Zero: “This causes hayfever?”

“The pollen lodges in the human’s nostrils. It finds a moist and hairy place there, and thinks ‘this is the stigma. This is where I must bury myself.’ The grain releases its proteins, causing a breach in the nasal cavity. Of course the human body registers this as an attack and therefore activates its immune system. We try to expel the invader, through our nose and our eyes, with snot or tears. Hayfever is a defence mechanism.”

“You’re saying that humans and plants are having sex?” Zero asked, making a sneeze from behind his latest mask. “Jesus! You pay a week’s salary for these things… doesn’t do anything.”

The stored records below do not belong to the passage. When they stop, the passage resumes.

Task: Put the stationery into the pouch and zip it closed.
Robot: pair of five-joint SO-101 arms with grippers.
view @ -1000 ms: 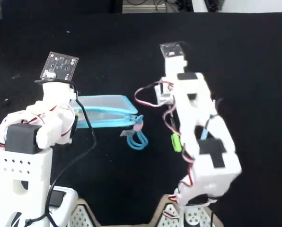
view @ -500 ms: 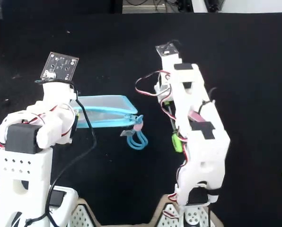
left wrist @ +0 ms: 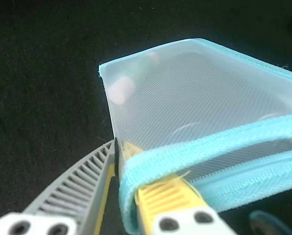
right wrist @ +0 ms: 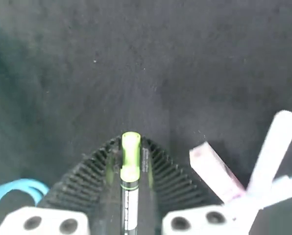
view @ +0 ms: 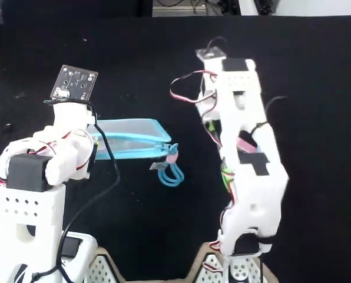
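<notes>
pouch (view: pixel 131 132): see-through, light blue zip edge, flat on the black table (view: pixel 317 88)
left tool (left wrist: pixel 119 152): pinches the pouch edge
right tool (right wrist: pixel 130 144): holds a green-capped pen (right wrist: pixel 128 196)

A passage is left between the pouch (view: pixel 131 134) and the right arm (view: pixel 249 171), narrowed by the blue loop (view: pixel 172 175) lying at the pouch's zipper end.
</notes>
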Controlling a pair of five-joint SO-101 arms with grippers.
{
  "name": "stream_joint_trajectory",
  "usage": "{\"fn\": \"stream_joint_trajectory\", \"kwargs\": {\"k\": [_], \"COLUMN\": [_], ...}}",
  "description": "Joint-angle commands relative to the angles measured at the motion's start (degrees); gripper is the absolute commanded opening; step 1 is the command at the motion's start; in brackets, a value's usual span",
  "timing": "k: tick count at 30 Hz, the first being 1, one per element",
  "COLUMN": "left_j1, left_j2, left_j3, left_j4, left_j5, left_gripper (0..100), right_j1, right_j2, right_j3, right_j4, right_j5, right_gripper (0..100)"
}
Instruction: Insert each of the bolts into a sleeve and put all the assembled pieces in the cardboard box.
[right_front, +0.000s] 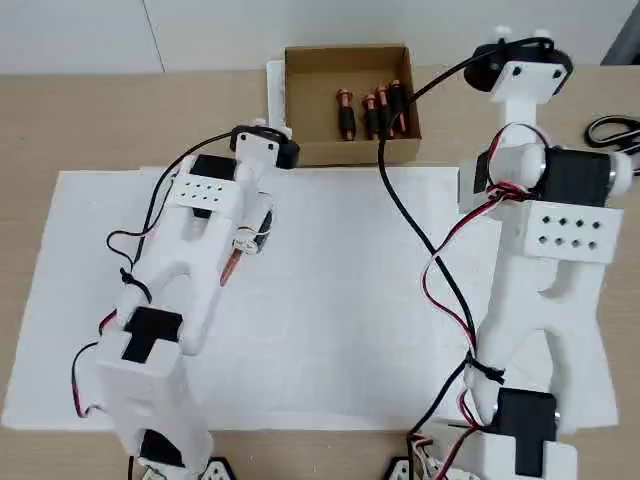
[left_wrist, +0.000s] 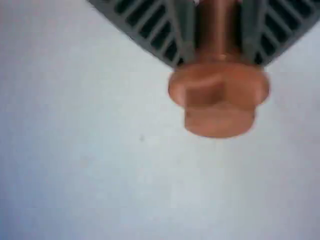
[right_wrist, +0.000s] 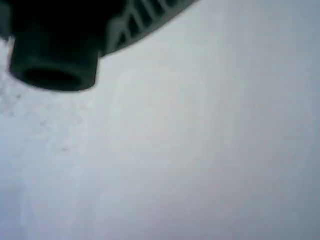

Ligule joined him in the sneeze and then continued. “The body is no longer rejecting the pollen grain. It is treating it like a lover. The immune system is trying to fight this impulse, but the reproductive system is fighting against it. And winning. The body is accepting the plant sperm. Kirkpatrick has examined some of the corpses. The pollen has made its way down to the womb. It is fusing with the human egg, as though it were a plant egg. Kirkpatrick reckons it to be the next step.”

“What step would that be?” I asked.

“The next phase of evolution, given that the country as a whole is increasingly drawn to interbreeding.”

“Jesus-Fever!” Zero was breathing deeply through his mask, making a sound like a victim. I could only feel for him, but at the same time Ligule’s theories were appealing.